# Assigned task
The answer must restate the records below word for word.

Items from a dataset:
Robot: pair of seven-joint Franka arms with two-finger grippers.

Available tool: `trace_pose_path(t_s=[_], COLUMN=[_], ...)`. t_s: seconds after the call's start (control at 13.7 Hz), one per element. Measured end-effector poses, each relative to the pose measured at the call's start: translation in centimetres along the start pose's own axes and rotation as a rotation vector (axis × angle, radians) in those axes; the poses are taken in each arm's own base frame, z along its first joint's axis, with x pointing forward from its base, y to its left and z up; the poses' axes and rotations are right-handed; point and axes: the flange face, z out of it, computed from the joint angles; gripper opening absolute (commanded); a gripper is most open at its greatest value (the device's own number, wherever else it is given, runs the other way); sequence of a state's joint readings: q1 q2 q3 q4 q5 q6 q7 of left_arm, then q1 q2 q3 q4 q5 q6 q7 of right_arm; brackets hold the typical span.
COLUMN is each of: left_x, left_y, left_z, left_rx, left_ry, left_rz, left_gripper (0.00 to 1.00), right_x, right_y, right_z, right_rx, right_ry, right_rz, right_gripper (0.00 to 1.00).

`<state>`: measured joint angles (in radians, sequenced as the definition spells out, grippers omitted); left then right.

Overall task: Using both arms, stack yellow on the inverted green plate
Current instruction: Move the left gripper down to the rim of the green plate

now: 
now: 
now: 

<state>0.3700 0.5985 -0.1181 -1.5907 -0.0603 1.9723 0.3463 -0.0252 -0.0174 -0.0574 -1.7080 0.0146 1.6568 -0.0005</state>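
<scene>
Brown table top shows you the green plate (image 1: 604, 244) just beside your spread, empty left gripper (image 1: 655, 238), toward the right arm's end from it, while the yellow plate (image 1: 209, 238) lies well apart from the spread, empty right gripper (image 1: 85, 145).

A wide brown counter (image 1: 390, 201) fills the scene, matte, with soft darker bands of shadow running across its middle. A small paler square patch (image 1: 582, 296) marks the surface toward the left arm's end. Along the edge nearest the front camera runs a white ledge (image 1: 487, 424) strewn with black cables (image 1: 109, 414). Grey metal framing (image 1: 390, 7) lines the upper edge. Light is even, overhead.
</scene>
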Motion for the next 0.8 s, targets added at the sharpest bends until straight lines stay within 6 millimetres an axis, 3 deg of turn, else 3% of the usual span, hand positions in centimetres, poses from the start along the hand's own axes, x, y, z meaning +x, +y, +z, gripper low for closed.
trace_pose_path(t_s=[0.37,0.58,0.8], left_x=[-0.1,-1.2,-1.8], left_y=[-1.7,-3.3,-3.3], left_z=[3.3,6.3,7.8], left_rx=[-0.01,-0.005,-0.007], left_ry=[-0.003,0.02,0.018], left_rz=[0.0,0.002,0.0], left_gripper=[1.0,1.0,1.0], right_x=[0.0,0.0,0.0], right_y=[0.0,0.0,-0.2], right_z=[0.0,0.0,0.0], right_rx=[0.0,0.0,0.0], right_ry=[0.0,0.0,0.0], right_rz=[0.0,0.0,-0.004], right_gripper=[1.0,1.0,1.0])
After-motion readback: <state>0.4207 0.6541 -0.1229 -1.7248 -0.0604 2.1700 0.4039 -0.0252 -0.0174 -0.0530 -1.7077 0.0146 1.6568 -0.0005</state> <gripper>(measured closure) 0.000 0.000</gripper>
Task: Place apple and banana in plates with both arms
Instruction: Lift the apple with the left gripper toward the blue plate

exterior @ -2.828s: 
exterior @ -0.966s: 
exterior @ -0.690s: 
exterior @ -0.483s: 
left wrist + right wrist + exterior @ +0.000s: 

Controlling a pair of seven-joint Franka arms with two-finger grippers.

# Output below
Robot: pair of seven-joint Franka arms with two-finger grippers.

Available tool: `trace_pose_path(t_s=[_], COLUMN=[_], ...)`. t_s: seconds after the call's start (control at 13.7 Hz), one per element. Measured end-effector poses, each relative to the pose measured at the call's start: translation in centimetres along the start pose's own axes and rotation as a rotation vector (axis × angle, radians) in those axes; the poses are taken in each arm's own base frame, z along its first joint's axis, with x pointing forward from its base, y to its left and z up; the poses' axes and rotations are right-handed; point and axes: the flange face, z out of it, computed from the joint angles; gripper opening absolute (commanded); a gripper is most open at its greatest value (the device's own number, wherever else it is given, runs the other way); sequence of a state's joint readings: q1 q2 q3 q4 q5 q6 q7 of left_arm, then q1 q2 q3 q4 q5 q6 q7 of right_arm; brackets hold the typical span.
COLUMN is each of: left_x, left_y, left_z, left_rx, left_ry, left_rz, left_gripper (0.00 to 1.00), right_x, right_y, right_z, right_rx, right_ry, right_rz, right_gripper (0.00 to 1.00).

`<state>`: measured joint angles (in radians, sequenced as the definition spells out, grippers omitted); left then right.

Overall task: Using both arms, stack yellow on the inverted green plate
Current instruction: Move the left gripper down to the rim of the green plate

now: 
now: 
now: 

<state>0.3700 0.5985 -0.1181 -1.5907 -0.0603 1.9723 0.3463 -0.0252 -0.0174 -0.0574 -1.7080 0.0146 1.6568 -0.0005</state>
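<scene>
Brown table top shows you the green plate (image 1: 604, 244) just beside your spread, empty left gripper (image 1: 655, 238), toward the right arm's end from it, while the yellow plate (image 1: 209, 238) lies well apart from the spread, empty right gripper (image 1: 85, 145).

A wide brown counter (image 1: 390, 201) fills the scene, matte, with soft darker bands of shadow running across its middle. A small paler square patch (image 1: 582, 296) marks the surface toward the left arm's end. Along the edge nearest the front camera runs a white ledge (image 1: 487, 424) strewn with black cables (image 1: 109, 414). Grey metal framing (image 1: 390, 7) lines the upper edge. Light is even, overhead.
</scene>
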Motion for the next 0.8 s, targets added at the sharpest bends until straight lines stay within 6 millimetres an axis, 3 deg of turn, else 3% of the usual span, hand positions in centimetres, poses from the start along the hand's own axes, x, y, z meaning +x, +y, +z, gripper low for closed.
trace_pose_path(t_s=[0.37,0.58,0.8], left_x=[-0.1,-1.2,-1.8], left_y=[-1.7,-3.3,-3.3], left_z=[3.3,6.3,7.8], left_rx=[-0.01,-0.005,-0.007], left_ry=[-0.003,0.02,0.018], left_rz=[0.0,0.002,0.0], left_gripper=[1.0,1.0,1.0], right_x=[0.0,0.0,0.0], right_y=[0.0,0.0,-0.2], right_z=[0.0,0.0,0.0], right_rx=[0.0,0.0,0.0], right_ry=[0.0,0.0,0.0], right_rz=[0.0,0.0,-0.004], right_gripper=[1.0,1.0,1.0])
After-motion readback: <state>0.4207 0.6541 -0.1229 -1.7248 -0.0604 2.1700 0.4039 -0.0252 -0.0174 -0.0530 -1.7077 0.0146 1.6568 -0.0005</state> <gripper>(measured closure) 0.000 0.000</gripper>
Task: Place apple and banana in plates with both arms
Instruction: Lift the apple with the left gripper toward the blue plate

exterior @ -2.828s: 
exterior @ -0.966s: 
exterior @ -0.690s: 
exterior @ -0.483s: 
left wrist + right wrist + exterior @ +0.000s: 

Controlling a pair of seven-joint Franka arms with two-finger grippers.

What the exercise asked for is now done.